How to contact us
- Data Protection Manager: Tom Darnell
- Address: 21 Knightsbridge, London SW1X 7LY, UK
- Email: [email protected]
Current version: November 2019
What personal details do we collect?
When you use our websites, we collect and analyse information such as your IP address, browser types, browser language, operating system, the state or country from which you accessed the Services, software and hardware attributes (including device IDs), referring and exit pages and URLs, platform type, the number of clicks, files you download, domain names, landing pages, pages viewed and the order of those pages, the amount of time spent on particular pages, the terms you use in searches on our sites, the date and time you used the Services and upload or post content, error logs, and other similar information.
When you “like” or “follow” us on Facebook, Instagram, Twitter or other social media sites, we may collect some information from you including your name, email address and any comments or content that you post that is relevant to us.
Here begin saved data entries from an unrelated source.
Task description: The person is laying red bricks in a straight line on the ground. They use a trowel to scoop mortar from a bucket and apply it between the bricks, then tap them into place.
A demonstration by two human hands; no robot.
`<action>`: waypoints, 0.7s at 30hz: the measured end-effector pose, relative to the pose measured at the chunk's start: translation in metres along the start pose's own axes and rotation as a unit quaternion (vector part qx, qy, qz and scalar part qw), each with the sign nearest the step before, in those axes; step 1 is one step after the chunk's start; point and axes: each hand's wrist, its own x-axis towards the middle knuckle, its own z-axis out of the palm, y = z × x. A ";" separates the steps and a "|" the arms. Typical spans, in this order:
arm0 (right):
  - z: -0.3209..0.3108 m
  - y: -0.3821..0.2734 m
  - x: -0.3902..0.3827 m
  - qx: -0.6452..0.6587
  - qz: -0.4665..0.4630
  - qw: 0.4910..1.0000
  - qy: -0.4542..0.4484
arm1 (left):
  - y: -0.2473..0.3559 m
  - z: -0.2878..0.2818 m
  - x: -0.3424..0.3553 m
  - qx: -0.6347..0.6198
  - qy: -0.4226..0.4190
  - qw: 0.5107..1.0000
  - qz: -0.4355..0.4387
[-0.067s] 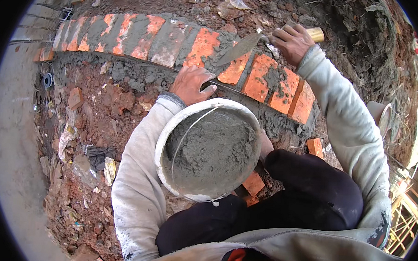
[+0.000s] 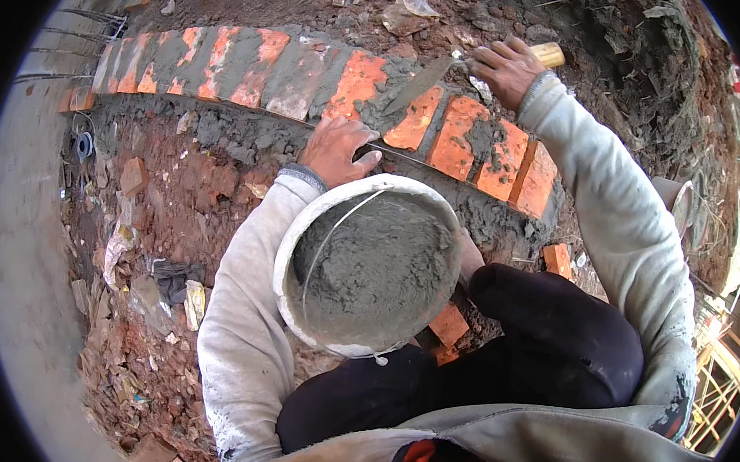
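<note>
My right hand [image 2: 507, 72] is wrapped round the wooden handle of a trowel [image 2: 420, 85]. The trowel's grey blade points left and lies over the joint between two orange bricks in a row of bricks [image 2: 358, 82]. My left hand [image 2: 338, 150] rests at the near edge of that row, its fingertips against a brick and its thumb held apart. Nothing shows in its grasp. Grey mortar smears many brick tops and fills joints between them. Close below my left hand stands a white-rimmed bucket [image 2: 280, 268] with wet mortar [image 2: 377, 261] inside.
A thin string [image 2: 408, 157] runs along the row's near edge. Steel rods [image 2: 68, 43] jut from the concrete at far left. Loose bricks [image 2: 557, 259] and rubble lie around my knees. Another bucket [image 2: 675, 199] lies at the right, near a dirt bank.
My right hand and the trowel have shifted slightly to the left. My left hand stays at the row's edge.
</note>
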 end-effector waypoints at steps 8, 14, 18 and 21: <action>-0.012 0.009 0.030 -0.041 -0.050 0.998 -0.025 | 0.000 -0.001 0.003 -0.015 -0.001 1.000 -0.011; -0.016 0.009 0.022 -0.034 0.030 0.999 -0.008 | -0.002 -0.004 0.009 -0.014 0.025 1.000 0.010; -0.015 0.011 0.008 -0.004 0.052 0.998 -0.044 | -0.002 -0.005 0.011 -0.005 0.018 1.000 -0.011; -0.009 0.010 0.002 0.052 0.185 0.981 -0.019 | -0.004 -0.003 0.012 0.015 0.032 0.999 0.004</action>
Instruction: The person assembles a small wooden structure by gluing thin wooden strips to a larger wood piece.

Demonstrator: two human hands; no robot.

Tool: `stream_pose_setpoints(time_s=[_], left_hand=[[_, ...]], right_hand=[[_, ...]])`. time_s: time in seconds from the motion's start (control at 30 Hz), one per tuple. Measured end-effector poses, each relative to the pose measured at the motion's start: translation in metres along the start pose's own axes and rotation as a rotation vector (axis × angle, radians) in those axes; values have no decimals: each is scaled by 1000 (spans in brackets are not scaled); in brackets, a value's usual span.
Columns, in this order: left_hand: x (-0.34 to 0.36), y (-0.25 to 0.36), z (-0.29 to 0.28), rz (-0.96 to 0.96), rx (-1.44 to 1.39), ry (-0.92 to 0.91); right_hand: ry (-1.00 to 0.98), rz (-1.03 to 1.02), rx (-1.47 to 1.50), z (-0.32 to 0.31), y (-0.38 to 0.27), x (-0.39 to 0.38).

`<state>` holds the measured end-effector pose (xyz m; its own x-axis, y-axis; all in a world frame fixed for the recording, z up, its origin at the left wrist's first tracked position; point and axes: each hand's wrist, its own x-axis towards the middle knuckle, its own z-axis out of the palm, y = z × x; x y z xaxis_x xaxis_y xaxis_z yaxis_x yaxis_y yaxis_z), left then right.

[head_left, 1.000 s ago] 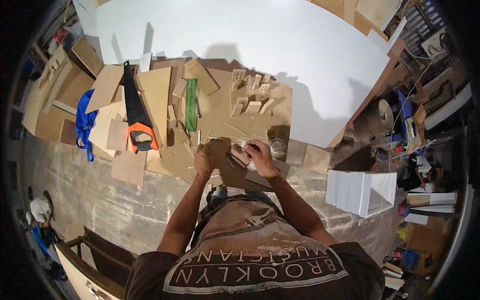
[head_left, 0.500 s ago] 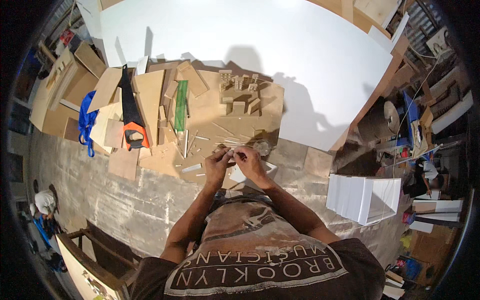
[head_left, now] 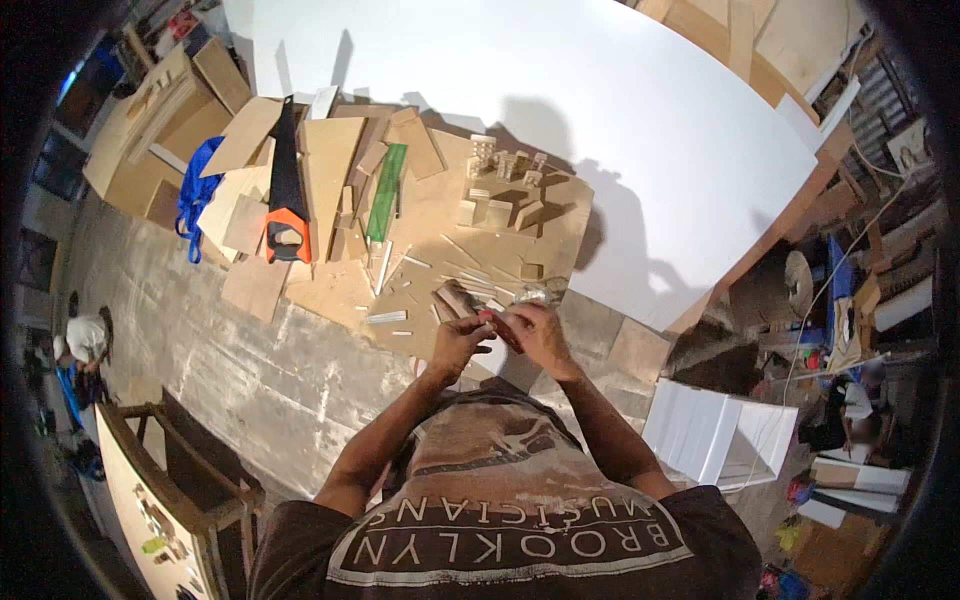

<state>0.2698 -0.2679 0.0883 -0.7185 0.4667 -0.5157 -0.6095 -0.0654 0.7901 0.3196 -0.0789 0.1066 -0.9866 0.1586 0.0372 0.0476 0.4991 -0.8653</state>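
In front of my body, at the near edge of the wooden work board (head_left: pixel 425 215), my two hands meet. Between their fingertips shows a small red object (head_left: pixel 487 316); its kind is too small to make out. My left hand (head_left: pixel 458 346) has its fingers curled, thumb and forefinger pinched at the red object. My right hand (head_left: pixel 541 338) closes around it from the other side, its fingers partly blurred. Just beyond the hands lie thin pale wooden strips (head_left: pixel 472 268). Farther back on the board stand small wooden block models (head_left: pixel 500 205), some pierced with holes.
A handsaw with an orange handle (head_left: pixel 288 236) lies left on wooden offcuts (head_left: pixel 333 165), near a green strip (head_left: pixel 387 195) and a blue strap bundle (head_left: pixel 197 190). A large white panel (head_left: pixel 660 120) spans the far side. A white box (head_left: pixel 715 430) stands right. Other people are at both edges.
The red object now shows between my fingers, where earlier my fingertips pinched together on something tiny. My right hand has drawn slightly apart from the left. The whole view has shifted.
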Motion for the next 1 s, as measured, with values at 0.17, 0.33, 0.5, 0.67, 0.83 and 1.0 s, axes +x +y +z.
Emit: stream_pose_setpoints(time_s=[0.17,0.33,0.5,0.67,0.83,1.0], left_hand=[[4,-12,-17,28,14,64],[3,-2,-21,38,7,93],[10,-7,-35,129,-29,90],[10,8,-30,154,-132,77],[16,24,-33,166,-226,-29],[5,58,-16,133,-322,-138]], right_hand=[[89,-45,-523,-29,28,18],[-19,92,-535,-20,62,26],[-144,290,-569,-11,69,39],[21,64,-550,-11,62,30],[78,6,-564,-25,38,26],[218,-40,-113,-58,-19,22]])
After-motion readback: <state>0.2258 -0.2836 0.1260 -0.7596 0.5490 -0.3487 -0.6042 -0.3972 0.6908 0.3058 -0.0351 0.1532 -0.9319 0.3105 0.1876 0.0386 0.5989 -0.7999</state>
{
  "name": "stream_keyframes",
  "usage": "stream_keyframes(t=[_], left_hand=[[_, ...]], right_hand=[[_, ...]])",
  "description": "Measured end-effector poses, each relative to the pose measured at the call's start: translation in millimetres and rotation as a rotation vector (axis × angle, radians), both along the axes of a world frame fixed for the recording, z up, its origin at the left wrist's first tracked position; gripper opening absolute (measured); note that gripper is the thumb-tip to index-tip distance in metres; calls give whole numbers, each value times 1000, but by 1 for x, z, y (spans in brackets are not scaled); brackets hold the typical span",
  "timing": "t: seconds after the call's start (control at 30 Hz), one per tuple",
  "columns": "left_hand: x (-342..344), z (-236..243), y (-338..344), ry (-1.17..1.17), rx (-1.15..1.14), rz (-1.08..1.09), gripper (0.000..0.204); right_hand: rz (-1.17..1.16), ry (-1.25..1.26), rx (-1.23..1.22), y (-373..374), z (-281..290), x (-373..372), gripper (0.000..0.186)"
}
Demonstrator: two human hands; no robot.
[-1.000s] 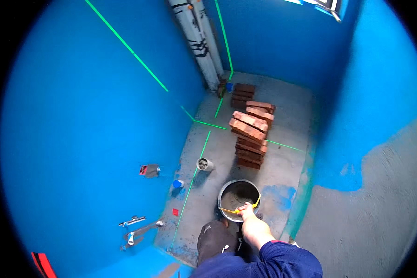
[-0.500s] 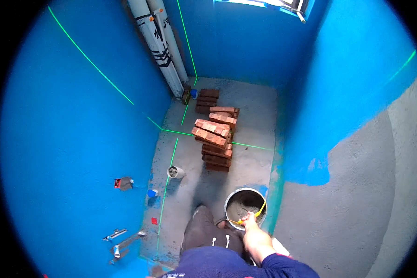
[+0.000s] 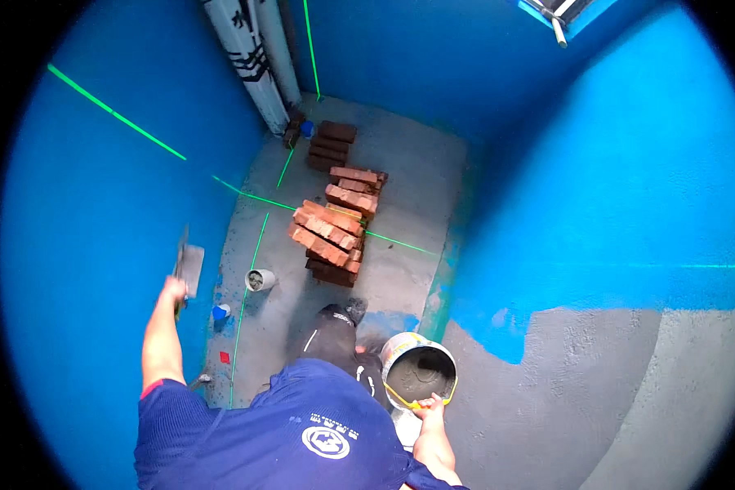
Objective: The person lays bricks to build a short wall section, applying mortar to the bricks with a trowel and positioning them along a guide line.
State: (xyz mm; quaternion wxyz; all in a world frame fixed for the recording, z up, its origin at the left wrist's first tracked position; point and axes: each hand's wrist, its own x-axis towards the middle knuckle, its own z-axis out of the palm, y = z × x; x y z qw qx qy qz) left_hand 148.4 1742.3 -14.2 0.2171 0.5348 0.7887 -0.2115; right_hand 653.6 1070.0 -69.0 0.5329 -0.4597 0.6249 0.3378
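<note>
Low in view, toward the right, a round, pale-walled bucket [image 3: 399, 348] tips its mouth toward the person, just beside the dark-clothed legs [image 3: 325, 336]. Smooth grey wet mortar [image 3: 420, 377] lies inside it. The right hand [image 3: 430, 408] has its fingers closed on the thin yellow bucket handle [image 3: 455, 391] at the near rim; whether the bucket's base meets the floor, I cannot tell.

Off to the left, well apart from the bucket, the left hand [image 3: 173, 291] is raised with its fingers wrapped around the grip of a trowel with a flat, pale grey metal blade [image 3: 192, 264] — the blade points away from the body, before the smooth blue wall [image 3: 98, 245].

Beyond the legs, rough red-brown bricks [image 3: 325, 233] stand in uneven stacks on the grey concrete floor [image 3: 404, 196]. Left of them sit a short, round grey pipe stub [image 3: 260, 280] and — nearer — a small blue round cap [image 3: 221, 312].
</note>
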Motion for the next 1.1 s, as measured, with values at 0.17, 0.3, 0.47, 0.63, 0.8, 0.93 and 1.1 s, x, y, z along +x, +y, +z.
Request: stream_keyframes(t=[0.17, 0.3, 0.47, 0.63, 0.8, 0.93, 1.1], left_hand=[[133, 77, 66, -7, 138, -227, 76], [197, 89, 76, 98, 151, -233, 76], [254, 84, 85, 99, 117, -212, 77], [244, 73, 97, 182, -56, -127, 80], [244, 54, 87, 196, -194, -64, 83], [248, 66, 56, 66, -239, 127, 73], [174, 39, -102, -182, 4, 413, 72]], right_hand=[[-2, 33, -1, 18, 6, 18, 48], [-60, 32, 75, 33, -10, 43, 51], [63, 20, 8, 55, -26, 82, 50], [599, -128, 113, 109, 4, 126, 85], [1175, -233, 97, 196, 17, 214, 65], [1128, -109, 30, 267, 36, 303, 59], [1321, -128, 0, 384, 57, 409, 52]])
We also collect your information if you sign up for one of our promotions or submit information to us through social media sites.
How we use your information
- Complete a purchase or provide the Services that you have requested, including invoicing and accounting
- Respond to your request for information and provide you with more effective and efficient customer service
- Provide you with updates and information about products you have purchased from us
- Review and process employment applications, as discussed further below in the “Employment applications” section
- Contact you by email, postal mail or phone regarding IRIS and third-party products, services, surveys, research studies, promotions, special events and other subjects that we think may be of interest to you
- Customise the advertising and content on the Services
- Help us better understand your interests and needs, and improve the Services
- Engage in analysis, research and reports regarding use of our Services
- Provide, manage and improve the Services and their performance, and test and create new products, features and services
- Comply with any procedures, laws and regulations which apply to us where it is necessary for our legitimate interests or the legitimate interests of others
- Establish, exercise or defend our legal rights where it is necessary for our legitimate interests or the legitimate interests of others
Why do we process your personal data, how is it lawful and how long do we keep it for?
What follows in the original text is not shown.